What you need to do – What is the number of lines in the data that contain "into"? Respond with nothing else.

(Material provided Opens)

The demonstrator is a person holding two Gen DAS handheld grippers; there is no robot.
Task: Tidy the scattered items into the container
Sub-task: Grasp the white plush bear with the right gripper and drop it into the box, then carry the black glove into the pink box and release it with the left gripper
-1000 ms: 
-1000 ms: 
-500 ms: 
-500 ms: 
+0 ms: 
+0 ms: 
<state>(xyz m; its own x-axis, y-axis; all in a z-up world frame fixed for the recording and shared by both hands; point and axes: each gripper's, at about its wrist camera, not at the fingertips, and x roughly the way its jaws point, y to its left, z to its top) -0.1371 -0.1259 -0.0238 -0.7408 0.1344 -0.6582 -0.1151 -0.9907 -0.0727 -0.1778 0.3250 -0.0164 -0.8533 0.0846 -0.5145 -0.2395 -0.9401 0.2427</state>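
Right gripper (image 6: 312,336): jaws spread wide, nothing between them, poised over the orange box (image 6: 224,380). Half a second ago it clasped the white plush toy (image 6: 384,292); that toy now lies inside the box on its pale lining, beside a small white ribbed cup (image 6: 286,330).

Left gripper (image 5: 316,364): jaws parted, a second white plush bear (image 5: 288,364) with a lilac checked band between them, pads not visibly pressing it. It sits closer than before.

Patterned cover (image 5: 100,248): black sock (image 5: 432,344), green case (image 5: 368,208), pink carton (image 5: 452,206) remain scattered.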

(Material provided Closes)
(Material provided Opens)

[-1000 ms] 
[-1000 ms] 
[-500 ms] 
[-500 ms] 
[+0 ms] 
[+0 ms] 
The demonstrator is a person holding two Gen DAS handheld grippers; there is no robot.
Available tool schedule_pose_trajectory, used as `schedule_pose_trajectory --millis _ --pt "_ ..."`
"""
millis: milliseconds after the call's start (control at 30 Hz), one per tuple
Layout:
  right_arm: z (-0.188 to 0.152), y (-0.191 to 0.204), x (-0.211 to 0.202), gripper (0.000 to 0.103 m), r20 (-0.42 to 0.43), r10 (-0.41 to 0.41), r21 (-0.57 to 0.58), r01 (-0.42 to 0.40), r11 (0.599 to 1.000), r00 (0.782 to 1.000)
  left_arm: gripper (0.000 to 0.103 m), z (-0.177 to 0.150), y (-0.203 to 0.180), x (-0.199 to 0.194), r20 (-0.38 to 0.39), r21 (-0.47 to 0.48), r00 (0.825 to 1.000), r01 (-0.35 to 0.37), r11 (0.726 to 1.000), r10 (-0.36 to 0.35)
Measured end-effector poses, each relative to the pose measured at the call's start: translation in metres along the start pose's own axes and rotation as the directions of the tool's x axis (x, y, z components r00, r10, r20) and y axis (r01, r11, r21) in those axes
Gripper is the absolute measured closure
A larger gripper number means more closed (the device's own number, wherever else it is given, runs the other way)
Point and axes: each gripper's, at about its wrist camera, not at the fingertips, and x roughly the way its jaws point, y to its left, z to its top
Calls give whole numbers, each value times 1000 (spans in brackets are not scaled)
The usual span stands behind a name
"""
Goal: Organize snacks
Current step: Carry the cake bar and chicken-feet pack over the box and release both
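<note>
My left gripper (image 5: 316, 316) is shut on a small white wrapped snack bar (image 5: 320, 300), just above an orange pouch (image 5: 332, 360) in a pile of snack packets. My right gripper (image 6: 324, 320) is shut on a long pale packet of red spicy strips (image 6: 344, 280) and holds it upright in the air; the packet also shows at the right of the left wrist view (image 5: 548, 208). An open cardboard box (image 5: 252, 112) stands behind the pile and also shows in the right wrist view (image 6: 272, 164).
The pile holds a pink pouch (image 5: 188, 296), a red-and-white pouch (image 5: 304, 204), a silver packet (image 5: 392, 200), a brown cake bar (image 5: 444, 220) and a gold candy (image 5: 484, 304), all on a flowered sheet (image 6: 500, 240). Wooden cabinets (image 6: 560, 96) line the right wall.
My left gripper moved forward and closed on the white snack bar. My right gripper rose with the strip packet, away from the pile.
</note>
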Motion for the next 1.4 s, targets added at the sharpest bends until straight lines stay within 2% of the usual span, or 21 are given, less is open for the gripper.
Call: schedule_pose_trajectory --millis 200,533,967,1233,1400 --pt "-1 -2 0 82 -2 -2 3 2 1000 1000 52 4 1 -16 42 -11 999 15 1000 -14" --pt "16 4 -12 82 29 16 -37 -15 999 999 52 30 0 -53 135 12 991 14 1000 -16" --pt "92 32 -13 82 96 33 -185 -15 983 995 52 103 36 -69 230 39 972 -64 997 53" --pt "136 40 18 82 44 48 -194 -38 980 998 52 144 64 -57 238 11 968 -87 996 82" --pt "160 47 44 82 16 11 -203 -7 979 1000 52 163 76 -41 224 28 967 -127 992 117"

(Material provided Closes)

Answer section – 2